— Information supplied —
--------------------------------------------------
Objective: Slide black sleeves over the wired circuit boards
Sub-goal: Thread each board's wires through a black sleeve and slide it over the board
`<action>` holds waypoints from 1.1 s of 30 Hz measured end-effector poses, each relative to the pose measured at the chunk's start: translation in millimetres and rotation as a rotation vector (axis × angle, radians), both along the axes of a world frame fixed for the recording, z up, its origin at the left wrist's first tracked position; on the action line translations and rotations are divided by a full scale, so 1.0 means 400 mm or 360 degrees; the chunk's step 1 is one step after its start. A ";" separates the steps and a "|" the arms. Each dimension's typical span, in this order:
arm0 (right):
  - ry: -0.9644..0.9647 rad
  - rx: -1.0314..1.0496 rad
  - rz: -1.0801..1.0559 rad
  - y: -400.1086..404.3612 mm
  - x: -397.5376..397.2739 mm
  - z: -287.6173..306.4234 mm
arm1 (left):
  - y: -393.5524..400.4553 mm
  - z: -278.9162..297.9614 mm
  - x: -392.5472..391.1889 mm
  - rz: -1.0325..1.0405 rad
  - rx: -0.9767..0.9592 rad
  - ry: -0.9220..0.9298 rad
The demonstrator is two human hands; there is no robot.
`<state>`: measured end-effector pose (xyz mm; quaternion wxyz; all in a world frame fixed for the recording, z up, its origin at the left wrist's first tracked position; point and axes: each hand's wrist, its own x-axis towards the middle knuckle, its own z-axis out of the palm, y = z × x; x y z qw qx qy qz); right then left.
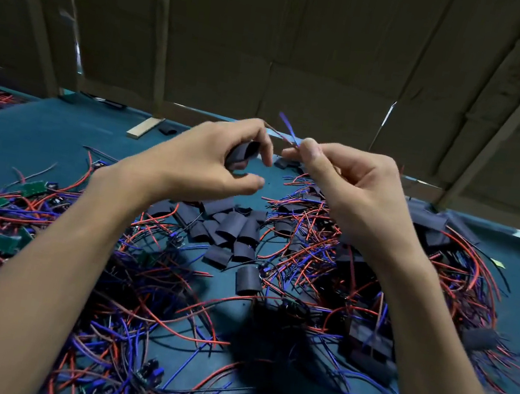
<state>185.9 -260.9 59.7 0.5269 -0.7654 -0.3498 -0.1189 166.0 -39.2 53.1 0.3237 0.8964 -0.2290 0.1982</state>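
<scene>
My left hand (210, 159) is raised above the table and curls its fingers round a black sleeve (241, 155). My right hand (339, 178) pinches thin wires (287, 130), blue and red, between thumb and forefinger, just right of the sleeve's open end. The board on those wires is hidden inside the left hand or the sleeve. A heap of loose black sleeves (230, 229) lies on the table below both hands. Bare green circuit boards (5, 243) with red and blue wires lie at the left.
Tangled red and blue wires (142, 297) cover the teal table (41, 137). Sleeved boards lie piled at the right (372, 341). A cardboard wall (307, 52) closes off the table's far edge, with a small wooden block (144, 127) at its foot.
</scene>
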 end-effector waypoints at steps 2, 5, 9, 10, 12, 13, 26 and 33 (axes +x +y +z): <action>-0.0075 -0.0007 0.0069 -0.003 -0.006 -0.001 | -0.018 0.012 -0.011 -0.0053 -0.0030 -0.0147; 0.0122 0.0134 0.0245 -0.009 -0.007 0.004 | -0.029 0.022 -0.019 -0.0089 -0.0091 -0.0207; 0.0218 0.0320 0.0320 -0.006 -0.018 0.012 | -0.022 0.024 -0.021 -0.0098 -0.0152 -0.0183; 0.0081 0.0237 0.0261 -0.005 -0.022 0.012 | -0.021 0.025 -0.022 -0.0100 -0.0171 -0.0166; -0.0128 0.0130 0.0203 -0.001 -0.032 0.012 | -0.022 0.028 -0.023 -0.0124 -0.0211 -0.0130; -0.0169 0.0134 0.0191 0.001 -0.035 0.012 | -0.023 0.030 -0.024 -0.0148 -0.0227 -0.0121; -0.0621 -0.0185 -0.0021 0.004 -0.031 0.014 | -0.035 0.031 -0.028 -0.0140 0.0002 -0.0224; 0.0442 -0.0247 0.0148 -0.017 0.006 0.000 | -0.021 0.007 -0.012 0.0120 0.0327 -0.0298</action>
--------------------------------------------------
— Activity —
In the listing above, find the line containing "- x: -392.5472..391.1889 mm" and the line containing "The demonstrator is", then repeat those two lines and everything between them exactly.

— Solution —
  - x: -392.5472..391.1889 mm
  - rz: -1.0325..1.0405 rad
  - rx: -0.9767..0.9592 rad
  - ry: -0.9220..0.9298 rad
The demonstrator is two human hands; there is no robot.

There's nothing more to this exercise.